Jim's story - Page 11


Written by James Needham Groom (b.1911-)

I also delivered Telegrams for the Western Union, working from 4:00 PM until midnight. By riding my bicycle hard for eight hours, being paid by the delivery, I could make close to a dollar a day, out of which I had to maintain my bicycle, buy a 5 cent hamburger for supper, plus make a weekly payment on my bicycle. My career as a messenger boy ended one night in north Fort Worth when some boys in a car swerved out of the street onto the sidewalk striking the rear wheel of my bike, leaving me 10 miles from home, broke, my bicycle wrecked and my left knee injured. All in all, not a great experience.

In all these activities, moving from one place to another every one or two years, I was constantly the new kid in school, or playground or wherever, and kids always tested the new kid to see if he would stand and fight, run, or if he would fight, how well could he perform. As I sold papers, caddied, changed schools and played with new kids, I gradually changed from a boy who was pretty easy to ship to a street kid who learned the manly art of self defense pretty well. I did this by analyzing the act of fist fighting. Thusly - l. A blow with the bare knuckle in the face hurts without being very hard and swinging hard, the punch very seldom landed, so I figured that a short, straight, left jab would be my main weapon. 2. There are no set founds in a street fight and no rest periods, so the one who ran out of gas first was the looser. My strategy was to move as little as possible, land my left jab to the face, taunt my opponent into as much exertion as I could get him to, watch him for signs of exhaustion., i.e., hard breathing thru a wide open mouth, dropping his hands lower, and slowing his movements. When I deemed the time to be right, I cut loose with my right hand. I am not dealing with championship boxing, but talking about survival at the Caddy Shack at the golf course, at the Western Union messenger boy room, selling papers, and being the new boy at school..

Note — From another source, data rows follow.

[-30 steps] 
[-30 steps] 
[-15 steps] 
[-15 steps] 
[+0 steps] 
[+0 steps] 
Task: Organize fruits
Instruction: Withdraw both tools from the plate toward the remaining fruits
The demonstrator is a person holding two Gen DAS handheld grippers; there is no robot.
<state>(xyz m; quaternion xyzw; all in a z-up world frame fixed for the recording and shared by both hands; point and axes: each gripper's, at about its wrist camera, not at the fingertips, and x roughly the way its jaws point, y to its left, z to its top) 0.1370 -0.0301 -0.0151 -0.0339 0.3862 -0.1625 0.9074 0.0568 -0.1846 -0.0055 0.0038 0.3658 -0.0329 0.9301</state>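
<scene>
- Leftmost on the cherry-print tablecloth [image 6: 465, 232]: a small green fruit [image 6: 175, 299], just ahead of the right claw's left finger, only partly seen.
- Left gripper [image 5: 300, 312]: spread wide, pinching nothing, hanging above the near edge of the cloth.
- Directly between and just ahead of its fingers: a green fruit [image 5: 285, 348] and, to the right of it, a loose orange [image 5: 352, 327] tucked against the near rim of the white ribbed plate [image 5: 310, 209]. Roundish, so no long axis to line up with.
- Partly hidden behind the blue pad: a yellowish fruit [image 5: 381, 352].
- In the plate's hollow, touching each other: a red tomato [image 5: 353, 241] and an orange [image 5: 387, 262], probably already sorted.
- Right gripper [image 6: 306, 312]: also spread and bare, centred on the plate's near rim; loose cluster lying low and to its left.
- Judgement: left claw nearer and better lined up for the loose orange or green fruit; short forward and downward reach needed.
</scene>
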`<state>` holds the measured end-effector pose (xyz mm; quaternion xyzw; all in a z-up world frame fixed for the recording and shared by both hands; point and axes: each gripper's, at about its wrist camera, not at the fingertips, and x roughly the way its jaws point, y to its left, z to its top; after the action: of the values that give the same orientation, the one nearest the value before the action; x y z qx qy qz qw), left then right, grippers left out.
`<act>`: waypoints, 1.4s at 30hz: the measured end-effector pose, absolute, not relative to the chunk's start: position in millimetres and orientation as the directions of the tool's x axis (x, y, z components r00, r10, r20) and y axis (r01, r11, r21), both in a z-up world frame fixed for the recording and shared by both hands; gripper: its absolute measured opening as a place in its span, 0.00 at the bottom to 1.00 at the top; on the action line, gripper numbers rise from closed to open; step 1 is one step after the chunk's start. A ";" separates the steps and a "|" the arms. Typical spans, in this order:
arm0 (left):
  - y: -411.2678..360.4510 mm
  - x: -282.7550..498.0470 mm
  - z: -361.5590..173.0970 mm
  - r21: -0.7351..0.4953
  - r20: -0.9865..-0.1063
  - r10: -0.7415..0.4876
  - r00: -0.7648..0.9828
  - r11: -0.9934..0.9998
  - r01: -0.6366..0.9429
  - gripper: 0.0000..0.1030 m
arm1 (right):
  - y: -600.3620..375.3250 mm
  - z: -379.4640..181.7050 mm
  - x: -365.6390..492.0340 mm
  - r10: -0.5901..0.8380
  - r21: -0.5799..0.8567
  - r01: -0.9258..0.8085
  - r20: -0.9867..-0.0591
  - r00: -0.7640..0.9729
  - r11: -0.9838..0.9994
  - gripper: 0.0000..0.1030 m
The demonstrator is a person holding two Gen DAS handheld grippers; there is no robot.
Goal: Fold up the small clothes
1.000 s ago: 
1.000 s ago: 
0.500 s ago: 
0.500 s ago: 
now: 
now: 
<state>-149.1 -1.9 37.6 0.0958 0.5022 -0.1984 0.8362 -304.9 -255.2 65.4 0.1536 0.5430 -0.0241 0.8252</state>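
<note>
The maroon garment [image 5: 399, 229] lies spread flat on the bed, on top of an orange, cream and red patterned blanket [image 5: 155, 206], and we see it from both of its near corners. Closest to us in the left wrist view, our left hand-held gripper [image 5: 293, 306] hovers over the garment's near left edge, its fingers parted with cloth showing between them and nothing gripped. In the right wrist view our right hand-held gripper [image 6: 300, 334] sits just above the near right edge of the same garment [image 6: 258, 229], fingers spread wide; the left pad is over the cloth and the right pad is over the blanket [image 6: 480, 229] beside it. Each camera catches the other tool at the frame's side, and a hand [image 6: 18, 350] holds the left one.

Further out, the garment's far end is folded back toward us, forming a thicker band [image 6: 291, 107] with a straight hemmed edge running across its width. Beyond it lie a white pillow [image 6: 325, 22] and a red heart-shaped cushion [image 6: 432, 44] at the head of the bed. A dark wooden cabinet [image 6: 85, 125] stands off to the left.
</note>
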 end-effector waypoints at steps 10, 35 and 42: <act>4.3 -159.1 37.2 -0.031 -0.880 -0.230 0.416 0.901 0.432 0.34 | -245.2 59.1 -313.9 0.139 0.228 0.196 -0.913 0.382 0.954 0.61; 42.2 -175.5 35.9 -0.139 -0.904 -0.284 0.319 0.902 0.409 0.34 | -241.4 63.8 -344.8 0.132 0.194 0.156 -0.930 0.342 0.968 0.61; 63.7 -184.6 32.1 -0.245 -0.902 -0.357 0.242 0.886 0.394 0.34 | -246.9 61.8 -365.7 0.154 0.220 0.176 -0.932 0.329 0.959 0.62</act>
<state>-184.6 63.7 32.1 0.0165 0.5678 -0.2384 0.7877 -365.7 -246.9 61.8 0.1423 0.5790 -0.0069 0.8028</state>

My father graduated from the Southwestern Baptist Seminary with a Theological BA degree in 1925 when I was 14 years old and he and I left Fort Worth to pick cotton in Southwestern Oklahoma, near Tipton. As there was a large debt to the loan department at the Seminary, nearly all the money we made picking cotton went to the debt. We went into the winter of 1925-26 broke, and no way to eat regularly, but when spring came in 1926, we hoed cotton until wheat harvest started. 1926 was one of the last years before combines took over harvesting wheat, so I was lucky enough to get a job with one of the last independent thrashing crews. When the wheat turned from green to a golden yellow late in May, the farmer used a machine called C. binder to cut the wheat. This machine was powered by fix to eight horses, hitched in a line. The wheels were slotted to give good traction ……………."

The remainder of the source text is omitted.